1. Выявить результаты заражения куриных эмбрионов. Обработать скорлупу над воздушной полостью спиртом, йодом, снова спиртом и обжечь над пламенем. Ножницами удалить часть скорлупы над воздушной полостью. Снять пинцетом подскорлупную оболочку и пастеровской пипеткой или шприцем отсосать аллантоисную жидкость в стерильную пробирку.

2. Поставить реакцию гемагглютинации для выявления вируса.

Активная реакция гемагглютинации

Для качественного обнаружения вируса к капле вируссодержащей суспензии на предметном стекле добавить каплю 1 % суспензии отмытых куриных эритроцитов. В положительной реакции вирусы адсорбируются на эритроцитах, что через несколько минут проявится образованием агглютинатов. В контроле каплю суспензии эритроцитов смешать с каплей физраствора.

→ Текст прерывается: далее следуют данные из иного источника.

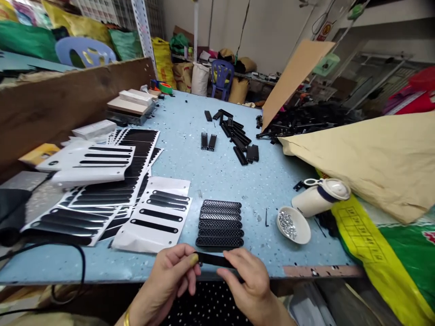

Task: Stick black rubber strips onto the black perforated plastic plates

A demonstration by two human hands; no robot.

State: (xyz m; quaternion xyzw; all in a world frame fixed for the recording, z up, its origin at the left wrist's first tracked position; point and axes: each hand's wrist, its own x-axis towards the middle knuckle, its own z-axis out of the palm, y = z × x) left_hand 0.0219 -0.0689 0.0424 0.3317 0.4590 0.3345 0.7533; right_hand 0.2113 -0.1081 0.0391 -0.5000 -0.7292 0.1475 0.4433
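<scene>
Holding a thin black strip (pixel 213 260) at the near edge of the blue table (pixel 190 163), the left hand (pixel 170 276) pinches one end with thumb and fingers shut on it. The right hand (pixel 249 280) curls its fingers closed over the other end. Just past the strip sits a neat stack of black mesh grilles (pixel 220 222). White sheets of black stickers (pixel 154 219) lie to the left. A small white bowl of shiny bits (pixel 292 224) rests to the right, beside a tipped white bottle (pixel 319 195). To do this well, I think both hands should keep the strip flat and straight, with gentle, even pinches.
</scene>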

3. Произвести титрование бактериофага двухслойным методом Грациа. Приготовить 10 – кратные разведения бактериофага, для чего в пробирку с 4,5 мл стерильного физиологического раствора внести 0,5 мл суспензии фага (разведение 10 ^{– 1}), новой пипеткой 0,5 смеси перенести во 2 – ю пробирку с 4,5 мл физиологического раствора (разведение 10 ^{– 2}), затем в 3 – ю пробирку (разведение 10 ^{– 3}) и т. д. Расплавить 0,7 % – ый питательный агар, разлить в пробирки по 2,5 мл, охладить до 45 – 50⁰С, внести в пробирки 0,2 – 0,3 л бульонной культуры чувствительных бактерий и 1 мл фага из соответствующего разведения, перемешать, быстро вылить в чашку с агаром и распределить равномерно по её поверхности путём покачивания. После застывания агара чашки инкубировать в термостате при температуре 37⁰С.

4. Провести типирование бактерий с помощью бактериофагов. На агаровую поверхность в чашке Петри вылить 1 мл бактериальной суспензии, покачиванием чашки равномерно распределить бактерии, остаток культуры удалить пипеткой. На сектора чашки нанести петлей типовые фаги. После подсыхания капель чашки поместить в термостат.

5. Поставить опыт Ньюкомба. На 4 чашки с питательным агаром было засеяно по 0,1 мл бактериальной суспензии. Чашки инкубировались 4 часа до появления первых признаков видимого роста. На 2 чашках произвести перераспределение бактерий путём растирания стеклянным шпателем поверхности среды, после чего на все чашки налить по 1 мл вирулентного бактериофага и покачиванием чашки распределить его равномерно по всей поверхности чашки. Посевы поставить в термостат при температуре 37⁰С.